• **Instructions for the task**
Once the line containing "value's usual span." has been copied, stop; copy every line before it exactly, beginning with the first line of the material below.

[[ Stored data, beginning ]]

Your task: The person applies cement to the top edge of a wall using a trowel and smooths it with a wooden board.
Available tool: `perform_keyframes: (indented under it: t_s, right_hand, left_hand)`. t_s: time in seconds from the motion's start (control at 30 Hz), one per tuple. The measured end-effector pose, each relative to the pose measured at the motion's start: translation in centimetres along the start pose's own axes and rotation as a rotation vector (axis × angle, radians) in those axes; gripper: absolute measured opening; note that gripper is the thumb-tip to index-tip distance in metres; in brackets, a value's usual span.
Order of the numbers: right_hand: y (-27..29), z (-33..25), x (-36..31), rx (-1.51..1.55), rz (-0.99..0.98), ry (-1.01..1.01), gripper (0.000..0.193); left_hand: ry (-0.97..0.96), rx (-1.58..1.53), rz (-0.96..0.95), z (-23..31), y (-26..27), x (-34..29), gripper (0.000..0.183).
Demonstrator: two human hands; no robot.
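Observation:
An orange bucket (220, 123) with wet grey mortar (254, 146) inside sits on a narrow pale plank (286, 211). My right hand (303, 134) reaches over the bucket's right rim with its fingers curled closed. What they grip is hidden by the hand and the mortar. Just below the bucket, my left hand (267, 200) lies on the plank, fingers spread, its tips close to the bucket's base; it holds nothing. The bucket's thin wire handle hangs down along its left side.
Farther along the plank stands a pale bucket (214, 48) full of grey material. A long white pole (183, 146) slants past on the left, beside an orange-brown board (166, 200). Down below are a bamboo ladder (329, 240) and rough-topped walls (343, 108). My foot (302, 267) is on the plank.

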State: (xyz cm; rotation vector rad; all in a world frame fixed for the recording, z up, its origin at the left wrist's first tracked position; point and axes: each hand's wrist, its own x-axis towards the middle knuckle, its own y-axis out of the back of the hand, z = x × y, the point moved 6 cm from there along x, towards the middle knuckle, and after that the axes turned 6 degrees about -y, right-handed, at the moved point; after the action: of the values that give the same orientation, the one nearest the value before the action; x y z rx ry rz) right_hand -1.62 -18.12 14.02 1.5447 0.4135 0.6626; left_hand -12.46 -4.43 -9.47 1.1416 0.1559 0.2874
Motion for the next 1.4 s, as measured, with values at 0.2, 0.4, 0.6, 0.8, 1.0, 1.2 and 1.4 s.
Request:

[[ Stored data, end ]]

• **Written response**
Your task: The person applies cement to the top edge of a wall using a trowel and smooths it with a wooden board.
Available tool: `perform_keyframes: (indented under it: t_s, right_hand, left_hand)`. t_s: time in seconds from the motion's start (control at 30 Hz), one per tuple. The measured end-effector pose, each relative to the pose measured at the motion's start: translation in centimetres along the start pose's own axes and rotation as a rotation vector (axis × angle, radians) in those axes; gripper: absolute measured opening; note that gripper is the thumb-tip to index-tip distance in metres; in brackets, a value's usual span.

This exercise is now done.